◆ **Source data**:
Start of Block

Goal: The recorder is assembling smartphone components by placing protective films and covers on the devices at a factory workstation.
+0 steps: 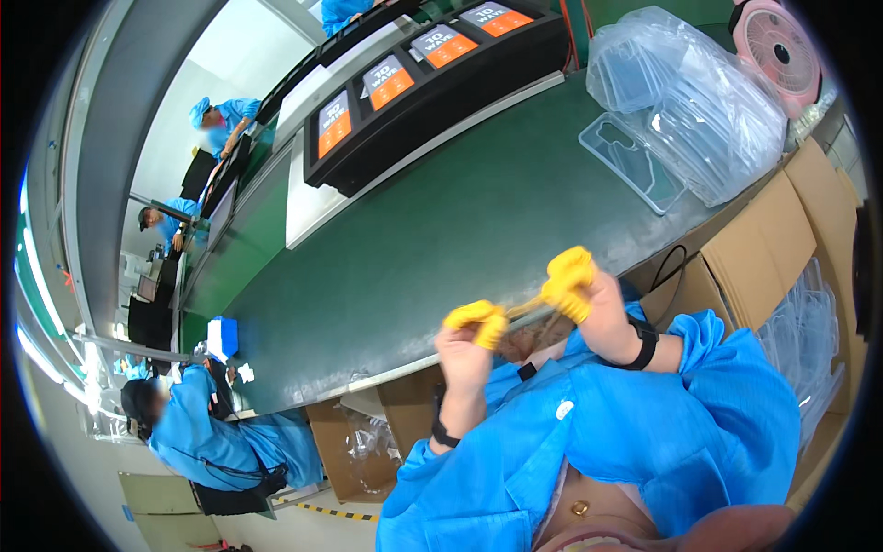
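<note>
Yellow finger cots cover the fingertips of both hands, which are raised over the near edge of the green worktable (405, 239). My left hand (471, 339) has its fingers curled closed on one end of a thin yellow strip (526, 308). The other end runs into the closed fingers of my right hand (589, 293), a little higher and to the right. The strip looks stretched between them, perhaps a finger cot; its kind cannot be made out. Neither hand touches the table.
A clear bag of transparent plastic trays (699, 110) lies at the far right, beside a loose transparent tray (635, 164) and a pink fan (780, 53). A black holder (441, 92) carries several grey-and-orange boxes. Cardboard box (754, 248) stands at right; a co-worker (212, 423) sits left.
</note>
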Available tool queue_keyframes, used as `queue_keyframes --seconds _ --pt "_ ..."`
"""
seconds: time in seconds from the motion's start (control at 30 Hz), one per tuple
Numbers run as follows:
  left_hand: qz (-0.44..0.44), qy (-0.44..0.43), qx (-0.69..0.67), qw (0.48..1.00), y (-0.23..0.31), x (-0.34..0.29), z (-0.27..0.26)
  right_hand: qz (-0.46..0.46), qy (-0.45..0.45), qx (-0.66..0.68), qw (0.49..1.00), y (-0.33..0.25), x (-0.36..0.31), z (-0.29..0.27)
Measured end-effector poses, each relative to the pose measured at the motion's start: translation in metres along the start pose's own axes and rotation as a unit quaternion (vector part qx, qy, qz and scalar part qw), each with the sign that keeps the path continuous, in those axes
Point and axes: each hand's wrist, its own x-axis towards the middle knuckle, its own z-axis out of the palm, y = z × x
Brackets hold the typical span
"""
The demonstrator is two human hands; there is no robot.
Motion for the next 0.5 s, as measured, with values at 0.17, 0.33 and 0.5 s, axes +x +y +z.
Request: queue_keyframes --seconds 0.17,0.33,0.5 --pt "-0.009 0.141 0.046 0.989 0.011 0.000 -0.025 -0.079 0.122 0.131 0.981 -0.016 0.021 -0.018" --pt "-0.048 -0.043 -0.092 0.994 0.012 -0.007 0.027 0.024 -0.030 0.009 0.999 -0.004 0.000 0.012" --pt "-0.025 -0.006 -0.042 0.999 0.008 -0.009 0.012 -0.009 -0.043 -0.064 0.997 -0.004 -0.005 0.005"
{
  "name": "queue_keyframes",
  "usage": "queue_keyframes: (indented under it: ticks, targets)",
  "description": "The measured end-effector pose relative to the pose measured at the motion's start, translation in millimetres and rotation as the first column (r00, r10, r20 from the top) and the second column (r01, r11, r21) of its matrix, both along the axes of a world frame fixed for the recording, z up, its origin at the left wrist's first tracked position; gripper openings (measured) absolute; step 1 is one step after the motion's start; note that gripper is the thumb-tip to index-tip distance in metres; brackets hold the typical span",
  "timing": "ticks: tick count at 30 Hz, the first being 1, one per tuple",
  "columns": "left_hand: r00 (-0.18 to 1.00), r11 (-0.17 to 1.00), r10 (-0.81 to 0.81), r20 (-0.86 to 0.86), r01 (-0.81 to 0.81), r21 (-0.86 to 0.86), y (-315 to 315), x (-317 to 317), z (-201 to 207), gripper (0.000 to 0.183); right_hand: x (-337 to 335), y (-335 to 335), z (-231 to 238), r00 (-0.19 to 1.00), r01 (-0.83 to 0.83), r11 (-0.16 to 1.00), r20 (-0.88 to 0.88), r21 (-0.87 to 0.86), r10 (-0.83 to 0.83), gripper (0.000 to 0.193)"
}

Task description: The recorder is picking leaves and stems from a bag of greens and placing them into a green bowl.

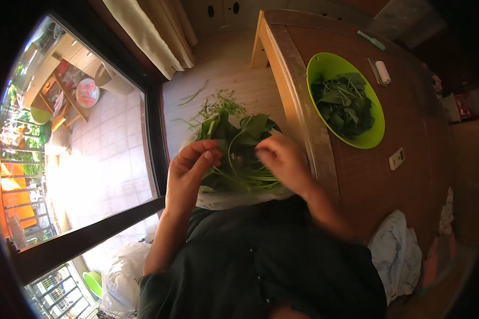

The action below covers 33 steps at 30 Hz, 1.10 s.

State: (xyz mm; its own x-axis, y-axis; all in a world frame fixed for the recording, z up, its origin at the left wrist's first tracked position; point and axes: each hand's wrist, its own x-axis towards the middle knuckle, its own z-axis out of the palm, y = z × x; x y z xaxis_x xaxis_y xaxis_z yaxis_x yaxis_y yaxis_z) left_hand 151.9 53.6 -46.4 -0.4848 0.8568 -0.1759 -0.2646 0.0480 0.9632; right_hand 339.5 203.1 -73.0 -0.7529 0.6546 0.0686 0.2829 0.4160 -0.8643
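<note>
In front of my lap is a thin, clear plastic bag (226,201), with long-stemmed leafy greens (250,178) lying in it. My left hand (189,167) is closed in a pinch over the greens, thumb against forefinger, with a leafy stem at its fingertips. Opposite it, my right hand (286,162) has curled fingers and is slightly blurred; what its fingertips hold, if anything, is hidden. Broad dark leaves (253,126) stand up between the two hands. On the table to the right, a bright green oval basin (379,127) holds a heap of picked leaves (346,103).
The wooden table (351,170) edges close by my right arm. On it lie a white remote-like device (397,158), a small white roll (382,72) and a pale green-handled tool (371,40). Stem scraps (223,101) litter the floor ahead. A dark-framed glass door (157,133) stands at left.
</note>
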Motion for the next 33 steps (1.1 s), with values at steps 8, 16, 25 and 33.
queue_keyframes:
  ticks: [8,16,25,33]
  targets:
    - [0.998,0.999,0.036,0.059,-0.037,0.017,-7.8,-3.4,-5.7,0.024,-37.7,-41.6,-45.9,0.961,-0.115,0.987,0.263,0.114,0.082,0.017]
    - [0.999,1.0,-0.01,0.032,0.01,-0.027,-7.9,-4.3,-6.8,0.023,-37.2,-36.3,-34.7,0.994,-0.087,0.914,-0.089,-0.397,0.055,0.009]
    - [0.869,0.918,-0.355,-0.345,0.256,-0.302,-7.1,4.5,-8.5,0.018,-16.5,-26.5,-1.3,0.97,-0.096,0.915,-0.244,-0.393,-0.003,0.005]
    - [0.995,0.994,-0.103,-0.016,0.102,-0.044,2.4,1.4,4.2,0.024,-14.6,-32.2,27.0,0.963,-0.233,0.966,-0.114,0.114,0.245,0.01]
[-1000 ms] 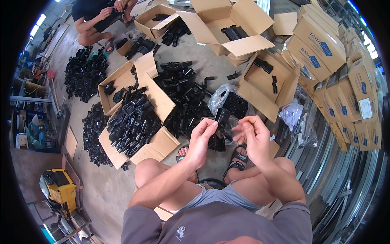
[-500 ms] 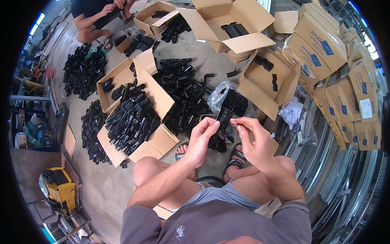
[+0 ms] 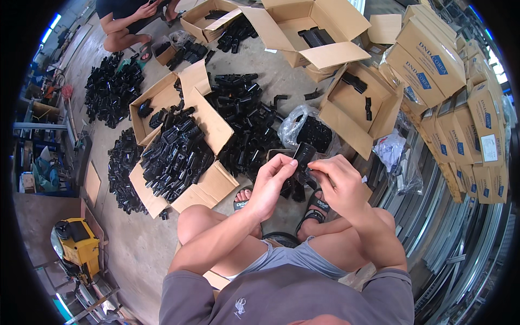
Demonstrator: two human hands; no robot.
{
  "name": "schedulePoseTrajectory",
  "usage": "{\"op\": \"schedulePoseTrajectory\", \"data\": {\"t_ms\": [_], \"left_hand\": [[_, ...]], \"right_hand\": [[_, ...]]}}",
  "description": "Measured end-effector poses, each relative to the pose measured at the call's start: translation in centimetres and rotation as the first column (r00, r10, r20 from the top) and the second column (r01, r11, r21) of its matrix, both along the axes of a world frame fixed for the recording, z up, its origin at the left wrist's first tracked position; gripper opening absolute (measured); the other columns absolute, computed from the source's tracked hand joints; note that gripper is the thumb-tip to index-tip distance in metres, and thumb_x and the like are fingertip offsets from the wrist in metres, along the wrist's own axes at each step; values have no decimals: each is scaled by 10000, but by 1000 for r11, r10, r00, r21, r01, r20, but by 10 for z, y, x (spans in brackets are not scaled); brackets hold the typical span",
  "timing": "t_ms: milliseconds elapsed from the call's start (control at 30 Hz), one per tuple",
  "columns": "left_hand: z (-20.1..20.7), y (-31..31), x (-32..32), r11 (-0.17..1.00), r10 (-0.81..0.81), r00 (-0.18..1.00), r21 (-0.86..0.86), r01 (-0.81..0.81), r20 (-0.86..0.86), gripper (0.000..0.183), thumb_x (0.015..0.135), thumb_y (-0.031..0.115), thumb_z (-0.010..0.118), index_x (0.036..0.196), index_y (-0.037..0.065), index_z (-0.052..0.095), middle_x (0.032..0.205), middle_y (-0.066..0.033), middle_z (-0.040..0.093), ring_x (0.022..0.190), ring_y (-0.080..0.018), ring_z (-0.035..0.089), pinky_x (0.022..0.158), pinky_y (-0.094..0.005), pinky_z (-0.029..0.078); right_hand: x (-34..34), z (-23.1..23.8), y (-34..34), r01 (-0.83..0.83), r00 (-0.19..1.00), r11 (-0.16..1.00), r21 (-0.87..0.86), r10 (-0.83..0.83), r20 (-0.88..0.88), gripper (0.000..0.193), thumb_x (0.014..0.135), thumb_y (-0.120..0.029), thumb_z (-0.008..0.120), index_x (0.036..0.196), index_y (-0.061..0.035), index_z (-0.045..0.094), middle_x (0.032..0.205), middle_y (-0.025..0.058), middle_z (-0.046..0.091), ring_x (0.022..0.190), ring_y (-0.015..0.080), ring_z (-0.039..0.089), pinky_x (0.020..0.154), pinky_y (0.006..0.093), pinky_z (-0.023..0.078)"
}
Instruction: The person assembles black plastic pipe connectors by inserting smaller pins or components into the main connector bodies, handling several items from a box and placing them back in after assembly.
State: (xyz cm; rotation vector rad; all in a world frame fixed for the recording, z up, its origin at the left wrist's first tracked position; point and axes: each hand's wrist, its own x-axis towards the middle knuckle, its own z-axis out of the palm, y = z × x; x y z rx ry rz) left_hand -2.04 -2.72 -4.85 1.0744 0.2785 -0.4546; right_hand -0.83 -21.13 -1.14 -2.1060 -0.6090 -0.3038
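My left hand (image 3: 269,187) is closed round a glossy black plastic fitting (image 3: 306,155), which it holds up tilted in front of my knees. The thumb presses along its near side. My right hand (image 3: 342,186) is pinched against the fitting's right side; whatever small piece its fingertips grip is hidden. Just beyond the hands, a clear plastic bag (image 3: 292,127) lies open with small black pieces (image 3: 316,135) in it. More black parts (image 3: 295,190) show below the fitting, between my feet.
Left of centre, an open carton (image 3: 219,127) overflows with black fittings (image 3: 176,154). Loose heaps (image 3: 114,86) surround it. Another open carton (image 3: 360,103) holds a few parts. Stacked cartons (image 3: 430,65) and long metal profiles (image 3: 449,233) line the right. A person (image 3: 127,24) squats at far left.
My right fingertips have come down and in against the fitting, and the hand has turned with its fingers more curled. My left hand keeps its hold. The other person's hands have shifted.
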Motion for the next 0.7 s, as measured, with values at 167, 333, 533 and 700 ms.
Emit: {"op": "schedulePoseTrajectory", "data": {"t_ms": [167, 333, 533, 700], "left_hand": [[-1, 0, -1, 1000, -14, 1000, -5, 14, -11, 147, 987, 213, 599, 967, 71, 634, 902, 48, 600, 883, -38, 501, 820, -219, 378], [-1, -1, -2, 1000, -18, 999, -11, 18, -38, 149, 986, 213, 605, 967, 68, 634, 901, 50, 599, 877, -38, 502, 813, -216, 383], [2, -3, -2, 969, 2, 973, 242, -60, 230, 126, 979, 159, 621, 971, 34, 627, 862, 41, 609, 781, -38, 511, 703, -222, 419], [5, -8, -5, 907, 25, 925, 380, -181, 379, 130, 971, 114, 613, 1020, -6, 624, 842, 23, 617, 767, -28, 527, 671, -214, 440]], "right_hand": [[0, -5, 0, -5, 995, 997, -81, 13, 99, 282, 717, 69, 683, 967, -54, 725, 904, 65, 669, 782, 251, 611, 684, 351, 514], [2, -9, -4, -34, 997, 997, -69, 39, 68, 298, 707, 77, 669, 960, -62, 742, 898, 65, 667, 787, 264, 605, 675, 347, 515], [-4, -13, -1, 77, 953, 980, 185, -18, -302, 244, 794, 88, 682, 989, -48, 742, 884, 74, 693, 796, 174, 648, 684, 289, 528], [-10, -7, 8, 274, 760, 832, 482, 120, -639, 147, 890, 28, 686, 1034, 13, 709, 940, 56, 711, 835, 74, 646, 718, 226, 528]]}}
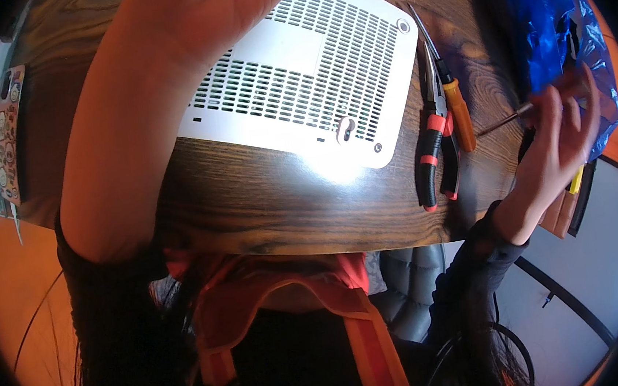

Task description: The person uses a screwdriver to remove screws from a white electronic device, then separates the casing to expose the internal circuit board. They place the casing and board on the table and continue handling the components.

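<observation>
A white plastic device casing with rows of vent slots lies on the wooden table, a small screw visible near its lower right corner. My left hand is over the upper left part of the casing. Its fingers run out of the picture at the top. At the right, my right hand is raised by the table's edge, somewhat blurred. From its fingers a thin metal screwdriver shaft points left toward the tools; the handle is hidden. Long-nose pliers with red and black grips lie beside an orange-handled screwdriver.
A crumpled blue plastic bag lies at the far right, beyond my right hand. A phone in a patterned case is at the left edge. The wooden table's front edge curves just before my body. A black padded seat shows below.
</observation>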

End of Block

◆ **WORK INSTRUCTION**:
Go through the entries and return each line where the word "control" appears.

◆ **RESULT FOR THIS EXERCISE**:
seconds: time in seconds from the motion's start (control at 30 Hz), one per tuple
  "timing": "t_ms: milliseconds elapsed from the call's start (control at 30 Hz), one per tuple",

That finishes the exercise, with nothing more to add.